I tried it just in my normal saddle mucking around, and yes it was very hard :]

however I think when done properly, its not so hard.


----------



## Jubilee Rose (May 28, 2008)

Haha, I have done the same, in a regular saddle. But a real side saddle has two stirrups, so I think it would be easier, like wild_spot said.  I would LOVE to try it one day though. It looks so pretty. When I get married, I want a picture of me sidesaddle, with my long flowing dress, on my horse.  hehe ...


----------



## diamonr4ever (Jan 29, 2008)

side saddle looks really fun, but probably very very hard. I have never tried it in my regular close contact saddle, but tomorrow i'll give it a try.lol. I was reading a article in horse illustrated and this lady was jumping side saddle. it was very cool!


----------



## morganshow11 (Dec 19, 2008)

my friend has a very slipery jumping saddle and she jumps side saddle in it!


----------



## babyruth1984 (Dec 15, 2008)

a lady at the barn has a side saddle and uses it on regular trail rides. I've even seen her canter in it. I asked her how she keeps from falling and she says it's actually simple. I think it'd be fun, but with my girl I need control on both sides.


----------



## diamonr4ever (Jan 29, 2008)

I couldn't do it.lol


----------



## Spastic_Dove (Oct 4, 2007)

I would love to try it
Its really hard in a normal saddle or bareback though


----------



## wanderlust (Nov 18, 2008)

I assume a horse in side saddle is working solely through reigning aids?


----------



## SaddleUp158 (Dec 26, 2008)

A lady I know rides and does demonstrations side saddle.
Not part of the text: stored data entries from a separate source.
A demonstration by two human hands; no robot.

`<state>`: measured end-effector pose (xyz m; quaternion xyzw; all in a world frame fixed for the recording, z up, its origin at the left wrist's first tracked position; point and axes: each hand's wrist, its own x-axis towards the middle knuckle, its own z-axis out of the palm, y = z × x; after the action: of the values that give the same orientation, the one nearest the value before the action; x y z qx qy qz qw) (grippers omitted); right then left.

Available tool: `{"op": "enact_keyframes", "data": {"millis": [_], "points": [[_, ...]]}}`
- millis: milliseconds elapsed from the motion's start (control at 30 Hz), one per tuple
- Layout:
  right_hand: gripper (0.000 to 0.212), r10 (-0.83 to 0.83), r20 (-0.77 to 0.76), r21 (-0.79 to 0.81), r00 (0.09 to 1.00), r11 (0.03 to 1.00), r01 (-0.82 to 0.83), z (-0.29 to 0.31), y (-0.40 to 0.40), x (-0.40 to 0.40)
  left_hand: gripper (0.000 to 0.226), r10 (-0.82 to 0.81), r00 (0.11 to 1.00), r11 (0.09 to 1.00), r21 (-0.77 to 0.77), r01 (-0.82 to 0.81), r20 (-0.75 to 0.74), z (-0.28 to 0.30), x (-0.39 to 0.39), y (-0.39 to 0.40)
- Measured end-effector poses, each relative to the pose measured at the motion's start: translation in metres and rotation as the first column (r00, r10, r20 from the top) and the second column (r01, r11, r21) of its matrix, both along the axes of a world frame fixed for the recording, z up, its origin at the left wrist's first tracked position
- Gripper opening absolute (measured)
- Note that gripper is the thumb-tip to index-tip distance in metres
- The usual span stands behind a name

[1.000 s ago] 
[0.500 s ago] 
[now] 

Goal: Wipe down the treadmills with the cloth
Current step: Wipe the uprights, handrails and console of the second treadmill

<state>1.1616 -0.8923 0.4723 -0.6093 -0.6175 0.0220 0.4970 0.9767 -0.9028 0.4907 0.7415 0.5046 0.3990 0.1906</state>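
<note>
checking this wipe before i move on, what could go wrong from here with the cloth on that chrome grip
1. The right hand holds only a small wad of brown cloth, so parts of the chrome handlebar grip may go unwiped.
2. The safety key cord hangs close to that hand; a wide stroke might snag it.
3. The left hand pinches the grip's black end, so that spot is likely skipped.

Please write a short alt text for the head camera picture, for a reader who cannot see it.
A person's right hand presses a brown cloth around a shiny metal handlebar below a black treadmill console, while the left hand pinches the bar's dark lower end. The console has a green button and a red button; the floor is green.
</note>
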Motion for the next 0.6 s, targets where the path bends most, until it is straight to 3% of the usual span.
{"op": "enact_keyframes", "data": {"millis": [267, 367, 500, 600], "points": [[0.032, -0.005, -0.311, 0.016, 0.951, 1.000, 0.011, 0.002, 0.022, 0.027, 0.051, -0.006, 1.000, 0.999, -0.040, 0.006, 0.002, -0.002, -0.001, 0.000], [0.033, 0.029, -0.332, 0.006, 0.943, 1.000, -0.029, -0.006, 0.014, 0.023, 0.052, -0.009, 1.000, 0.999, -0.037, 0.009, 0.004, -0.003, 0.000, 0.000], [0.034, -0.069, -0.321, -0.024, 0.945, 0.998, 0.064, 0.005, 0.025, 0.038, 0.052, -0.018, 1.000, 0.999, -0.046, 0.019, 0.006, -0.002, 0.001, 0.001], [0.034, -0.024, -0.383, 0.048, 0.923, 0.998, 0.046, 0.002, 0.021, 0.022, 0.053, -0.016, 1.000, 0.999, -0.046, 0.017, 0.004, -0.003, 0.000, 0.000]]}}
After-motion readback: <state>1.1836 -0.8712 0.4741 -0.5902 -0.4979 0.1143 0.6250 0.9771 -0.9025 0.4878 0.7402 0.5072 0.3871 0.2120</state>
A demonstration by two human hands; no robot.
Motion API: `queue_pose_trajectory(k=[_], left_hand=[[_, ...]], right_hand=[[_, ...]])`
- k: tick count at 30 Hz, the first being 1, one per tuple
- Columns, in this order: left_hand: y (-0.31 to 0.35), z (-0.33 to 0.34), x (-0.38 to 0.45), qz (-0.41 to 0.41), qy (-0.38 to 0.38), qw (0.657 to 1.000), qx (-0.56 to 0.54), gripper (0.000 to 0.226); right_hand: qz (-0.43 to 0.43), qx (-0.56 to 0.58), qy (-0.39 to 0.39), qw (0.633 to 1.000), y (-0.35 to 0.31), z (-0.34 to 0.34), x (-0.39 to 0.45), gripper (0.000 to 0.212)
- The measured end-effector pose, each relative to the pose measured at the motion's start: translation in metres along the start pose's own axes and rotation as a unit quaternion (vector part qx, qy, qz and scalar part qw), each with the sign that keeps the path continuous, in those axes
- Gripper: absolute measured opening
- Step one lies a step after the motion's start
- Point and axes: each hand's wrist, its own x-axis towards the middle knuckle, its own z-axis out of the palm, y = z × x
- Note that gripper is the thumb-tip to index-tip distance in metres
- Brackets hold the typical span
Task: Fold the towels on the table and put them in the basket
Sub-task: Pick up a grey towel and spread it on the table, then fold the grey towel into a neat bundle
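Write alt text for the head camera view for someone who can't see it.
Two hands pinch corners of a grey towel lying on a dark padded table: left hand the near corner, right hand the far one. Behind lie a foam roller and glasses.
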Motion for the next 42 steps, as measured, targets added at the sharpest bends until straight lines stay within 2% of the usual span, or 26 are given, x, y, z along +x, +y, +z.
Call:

She said it is much more comfortable and is very simple. You horse has to be trained for it, and accept a whip on the side that your leg is not. The whip is used for cueing, since your leg is not there to do so. She said she feels much more secure in a side saddle than a normal hunt saddle.


----------



## smrobs (Jul 30, 2008)

I would imagine that it would not be so much harder than a regular saddle, just different. At first it may seem harder because it is something new but I would be interested in trying it someday.


----------



## horsegirl123 (Jan 7, 2009)

I havn't rode side saddle yet, but I think it would be fun! It seems pretty hard, I must agree. In a movie called Princess Diaries 2, the main character fakes riding side saddle. She wears a long dress so it covers her leg on the right side, and she clips a wooden leg to the left side of the saddle so it looks like she is riding side saddle.


----------



## Fancy Girl Haflinger (Jan 7, 2009)

:lol:I have tried side saddle on in a austrailian saddle which is a mix between a english and western saddle. I will put a pic of it sooon if you want to see what is looks like:lol:


----------



## moomoo (Feb 21, 2007)

I would love to try it, its safer than normal riding but if you do take a spill its usually pretty nasty :wink:


----------